TUV commentary on the Stormont House Agreement
NI Politics Parades Terrorism Victims

TUV commentary on the Stormont House Agreement

TUV commentary on the Stormont House Agreement

1. This Agreement, whose parentage is the Belfast Agreement, is of itself further manifestation of the involvement of the Dublin Government in the internal affairs of Northern Ireland, which the DUP and UUP now facilitate. Not only was the Dublin Foreign Minister a host of the talks, but he is to have an ongoing role as an equal convener of meetings to oversee implementation of the Agreement. So much, for the DUP pretence that it had destroyed and still opposes the Belfast Agreement!
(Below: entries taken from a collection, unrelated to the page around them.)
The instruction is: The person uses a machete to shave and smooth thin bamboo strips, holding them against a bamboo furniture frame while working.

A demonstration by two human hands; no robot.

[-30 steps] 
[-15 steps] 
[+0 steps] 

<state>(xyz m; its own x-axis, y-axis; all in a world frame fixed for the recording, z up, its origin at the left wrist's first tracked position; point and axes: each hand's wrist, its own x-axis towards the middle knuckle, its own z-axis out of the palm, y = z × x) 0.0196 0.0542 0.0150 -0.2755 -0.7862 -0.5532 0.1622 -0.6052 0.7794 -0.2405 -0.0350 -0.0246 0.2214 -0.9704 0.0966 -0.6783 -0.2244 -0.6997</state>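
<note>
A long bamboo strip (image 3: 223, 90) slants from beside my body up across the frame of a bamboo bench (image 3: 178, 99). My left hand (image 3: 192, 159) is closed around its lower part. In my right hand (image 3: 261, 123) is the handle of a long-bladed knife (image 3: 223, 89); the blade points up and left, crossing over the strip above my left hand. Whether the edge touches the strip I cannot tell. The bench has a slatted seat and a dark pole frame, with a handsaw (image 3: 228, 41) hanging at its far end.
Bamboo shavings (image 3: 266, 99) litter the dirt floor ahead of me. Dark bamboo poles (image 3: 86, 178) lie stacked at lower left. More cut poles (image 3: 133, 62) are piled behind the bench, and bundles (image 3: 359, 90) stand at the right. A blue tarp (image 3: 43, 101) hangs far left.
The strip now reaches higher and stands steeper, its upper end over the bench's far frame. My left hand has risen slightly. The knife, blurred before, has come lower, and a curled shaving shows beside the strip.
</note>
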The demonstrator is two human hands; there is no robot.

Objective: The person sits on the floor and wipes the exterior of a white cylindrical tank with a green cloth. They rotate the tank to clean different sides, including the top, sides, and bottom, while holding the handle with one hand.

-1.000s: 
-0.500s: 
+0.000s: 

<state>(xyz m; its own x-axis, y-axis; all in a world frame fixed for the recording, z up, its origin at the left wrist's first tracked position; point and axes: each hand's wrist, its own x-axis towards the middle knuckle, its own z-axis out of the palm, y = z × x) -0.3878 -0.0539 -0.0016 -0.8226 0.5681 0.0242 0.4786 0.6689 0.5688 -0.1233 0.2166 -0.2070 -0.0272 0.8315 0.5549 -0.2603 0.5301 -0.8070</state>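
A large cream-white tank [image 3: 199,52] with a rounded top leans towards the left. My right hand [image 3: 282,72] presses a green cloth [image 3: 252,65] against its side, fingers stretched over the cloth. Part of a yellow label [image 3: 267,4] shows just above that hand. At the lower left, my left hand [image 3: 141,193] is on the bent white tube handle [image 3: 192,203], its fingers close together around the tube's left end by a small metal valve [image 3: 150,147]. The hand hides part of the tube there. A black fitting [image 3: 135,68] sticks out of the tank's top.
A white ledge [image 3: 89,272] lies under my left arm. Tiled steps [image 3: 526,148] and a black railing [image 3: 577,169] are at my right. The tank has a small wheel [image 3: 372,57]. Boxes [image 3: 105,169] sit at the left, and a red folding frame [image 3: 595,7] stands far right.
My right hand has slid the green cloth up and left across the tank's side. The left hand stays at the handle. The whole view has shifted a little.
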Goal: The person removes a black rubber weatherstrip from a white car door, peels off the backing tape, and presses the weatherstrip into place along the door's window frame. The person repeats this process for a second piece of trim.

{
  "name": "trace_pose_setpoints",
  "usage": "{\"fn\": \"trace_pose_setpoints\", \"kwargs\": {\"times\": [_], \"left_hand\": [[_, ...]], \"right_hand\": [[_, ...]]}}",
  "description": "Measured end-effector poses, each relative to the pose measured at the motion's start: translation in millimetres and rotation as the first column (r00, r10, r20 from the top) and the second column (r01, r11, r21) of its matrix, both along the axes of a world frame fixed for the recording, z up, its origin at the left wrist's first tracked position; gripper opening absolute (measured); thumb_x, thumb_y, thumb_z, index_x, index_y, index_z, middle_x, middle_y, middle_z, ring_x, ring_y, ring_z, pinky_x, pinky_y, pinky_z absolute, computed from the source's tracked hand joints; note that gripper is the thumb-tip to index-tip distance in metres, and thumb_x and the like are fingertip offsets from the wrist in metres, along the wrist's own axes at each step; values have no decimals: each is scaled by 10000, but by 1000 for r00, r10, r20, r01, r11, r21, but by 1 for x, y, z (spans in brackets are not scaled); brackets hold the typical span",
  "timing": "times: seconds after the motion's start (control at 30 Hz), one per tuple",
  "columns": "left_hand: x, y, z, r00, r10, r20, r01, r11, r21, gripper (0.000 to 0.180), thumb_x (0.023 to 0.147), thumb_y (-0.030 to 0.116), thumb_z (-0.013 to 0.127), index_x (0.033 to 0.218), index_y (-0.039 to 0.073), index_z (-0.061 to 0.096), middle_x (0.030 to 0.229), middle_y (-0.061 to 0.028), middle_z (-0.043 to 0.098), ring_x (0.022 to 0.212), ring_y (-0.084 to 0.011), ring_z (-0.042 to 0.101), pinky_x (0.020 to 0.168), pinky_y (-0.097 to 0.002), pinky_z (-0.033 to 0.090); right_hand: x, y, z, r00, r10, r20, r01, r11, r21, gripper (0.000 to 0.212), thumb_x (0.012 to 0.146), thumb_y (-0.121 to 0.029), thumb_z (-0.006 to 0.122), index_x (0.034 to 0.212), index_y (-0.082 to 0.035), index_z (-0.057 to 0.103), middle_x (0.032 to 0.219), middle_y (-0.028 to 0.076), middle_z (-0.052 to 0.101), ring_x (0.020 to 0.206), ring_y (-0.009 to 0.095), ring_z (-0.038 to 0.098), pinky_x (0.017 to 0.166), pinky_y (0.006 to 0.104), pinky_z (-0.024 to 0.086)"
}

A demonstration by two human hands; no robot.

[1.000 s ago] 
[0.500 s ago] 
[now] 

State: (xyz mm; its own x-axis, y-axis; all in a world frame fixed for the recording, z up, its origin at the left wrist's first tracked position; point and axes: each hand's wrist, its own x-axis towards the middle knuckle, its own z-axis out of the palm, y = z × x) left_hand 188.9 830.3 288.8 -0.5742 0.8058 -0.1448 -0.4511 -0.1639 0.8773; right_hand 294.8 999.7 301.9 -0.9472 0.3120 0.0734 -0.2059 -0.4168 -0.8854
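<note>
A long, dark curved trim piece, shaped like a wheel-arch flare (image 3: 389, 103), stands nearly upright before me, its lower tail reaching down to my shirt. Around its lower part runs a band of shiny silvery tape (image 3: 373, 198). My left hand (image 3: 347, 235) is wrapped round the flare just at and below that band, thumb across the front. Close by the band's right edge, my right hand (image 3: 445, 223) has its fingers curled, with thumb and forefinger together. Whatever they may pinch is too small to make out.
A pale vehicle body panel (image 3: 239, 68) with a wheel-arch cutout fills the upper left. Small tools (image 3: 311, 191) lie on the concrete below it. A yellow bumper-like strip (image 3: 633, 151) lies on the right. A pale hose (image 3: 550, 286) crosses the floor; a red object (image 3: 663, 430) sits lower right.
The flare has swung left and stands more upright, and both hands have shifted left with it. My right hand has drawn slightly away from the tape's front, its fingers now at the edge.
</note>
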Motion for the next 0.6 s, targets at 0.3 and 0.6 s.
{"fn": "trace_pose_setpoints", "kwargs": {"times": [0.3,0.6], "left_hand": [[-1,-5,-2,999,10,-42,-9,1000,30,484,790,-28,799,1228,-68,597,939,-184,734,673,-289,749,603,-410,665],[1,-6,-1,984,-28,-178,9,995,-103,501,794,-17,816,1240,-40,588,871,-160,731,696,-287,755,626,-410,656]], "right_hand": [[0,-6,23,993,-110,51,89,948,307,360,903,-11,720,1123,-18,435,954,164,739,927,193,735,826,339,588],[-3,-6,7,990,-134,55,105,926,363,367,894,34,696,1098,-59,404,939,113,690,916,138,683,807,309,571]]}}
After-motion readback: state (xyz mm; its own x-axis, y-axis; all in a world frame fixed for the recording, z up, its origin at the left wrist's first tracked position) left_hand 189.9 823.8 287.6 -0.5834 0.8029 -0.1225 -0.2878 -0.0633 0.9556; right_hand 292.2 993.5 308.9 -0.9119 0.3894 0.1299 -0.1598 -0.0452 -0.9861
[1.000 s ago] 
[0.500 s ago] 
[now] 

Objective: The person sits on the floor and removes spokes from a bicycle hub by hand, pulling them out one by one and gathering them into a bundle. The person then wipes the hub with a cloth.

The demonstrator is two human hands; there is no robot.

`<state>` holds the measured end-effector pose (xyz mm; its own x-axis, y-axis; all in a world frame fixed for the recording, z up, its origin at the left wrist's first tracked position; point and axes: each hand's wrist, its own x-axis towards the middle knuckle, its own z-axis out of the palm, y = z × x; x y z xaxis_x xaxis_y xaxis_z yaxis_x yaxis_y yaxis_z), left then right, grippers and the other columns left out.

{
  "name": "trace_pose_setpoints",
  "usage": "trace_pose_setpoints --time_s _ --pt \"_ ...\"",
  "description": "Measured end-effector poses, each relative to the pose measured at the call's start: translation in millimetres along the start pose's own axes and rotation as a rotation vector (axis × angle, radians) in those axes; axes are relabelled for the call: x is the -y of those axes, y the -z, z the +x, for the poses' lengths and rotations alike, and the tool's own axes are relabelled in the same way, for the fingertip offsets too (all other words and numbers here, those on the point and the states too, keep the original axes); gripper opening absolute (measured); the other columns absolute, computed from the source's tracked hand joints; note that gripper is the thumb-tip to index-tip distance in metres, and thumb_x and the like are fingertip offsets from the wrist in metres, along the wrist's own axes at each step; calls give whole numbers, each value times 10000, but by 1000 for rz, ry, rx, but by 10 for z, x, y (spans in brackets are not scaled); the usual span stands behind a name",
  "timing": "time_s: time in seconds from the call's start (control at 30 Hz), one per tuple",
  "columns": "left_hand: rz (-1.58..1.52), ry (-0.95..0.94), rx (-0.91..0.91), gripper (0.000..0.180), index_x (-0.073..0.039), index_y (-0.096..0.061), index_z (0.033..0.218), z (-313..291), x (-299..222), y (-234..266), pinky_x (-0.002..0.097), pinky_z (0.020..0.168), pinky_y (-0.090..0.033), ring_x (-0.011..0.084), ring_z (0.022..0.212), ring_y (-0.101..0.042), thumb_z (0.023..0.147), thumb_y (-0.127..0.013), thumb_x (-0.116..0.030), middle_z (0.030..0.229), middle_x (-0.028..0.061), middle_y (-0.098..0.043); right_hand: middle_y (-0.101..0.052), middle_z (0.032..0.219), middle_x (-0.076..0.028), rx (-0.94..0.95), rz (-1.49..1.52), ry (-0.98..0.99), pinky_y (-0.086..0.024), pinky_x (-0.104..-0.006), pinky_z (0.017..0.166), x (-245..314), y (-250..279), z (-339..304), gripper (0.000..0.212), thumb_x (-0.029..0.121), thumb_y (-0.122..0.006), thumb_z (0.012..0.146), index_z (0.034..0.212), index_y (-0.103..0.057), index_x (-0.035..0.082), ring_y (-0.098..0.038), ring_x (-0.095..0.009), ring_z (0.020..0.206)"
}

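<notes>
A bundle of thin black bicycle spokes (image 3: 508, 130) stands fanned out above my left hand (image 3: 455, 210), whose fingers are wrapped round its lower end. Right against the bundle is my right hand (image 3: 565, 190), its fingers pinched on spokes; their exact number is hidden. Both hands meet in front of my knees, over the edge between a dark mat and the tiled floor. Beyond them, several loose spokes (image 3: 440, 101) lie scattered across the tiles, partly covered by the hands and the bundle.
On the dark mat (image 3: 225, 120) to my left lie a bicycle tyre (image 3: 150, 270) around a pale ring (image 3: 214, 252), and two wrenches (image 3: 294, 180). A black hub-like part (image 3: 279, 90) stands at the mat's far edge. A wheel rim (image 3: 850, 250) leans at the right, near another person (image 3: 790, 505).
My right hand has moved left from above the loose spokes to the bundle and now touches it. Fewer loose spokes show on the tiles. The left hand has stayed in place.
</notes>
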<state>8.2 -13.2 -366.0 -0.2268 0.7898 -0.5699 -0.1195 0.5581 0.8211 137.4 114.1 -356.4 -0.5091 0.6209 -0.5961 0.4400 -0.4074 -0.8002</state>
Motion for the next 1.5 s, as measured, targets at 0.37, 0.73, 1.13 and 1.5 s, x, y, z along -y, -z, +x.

2. It is also clear that this is a Sinn Fein/DUP deal, with the other local parties mere bit players, who were kept sitting and excluded all night while DUP and Sinn Fein did their deal. By meekly rowing in behind it they confirm their doormat role in the Executive.

Finance:
3. Keeping squandering Stormont afloat was the self-serving motivation that bound the participants together. The outcome confirmed how money talks. However, for all the hype, only one third of the proclaimed £2b extra spending power is new money; two thirds are loans, which have to be paid back, with interest.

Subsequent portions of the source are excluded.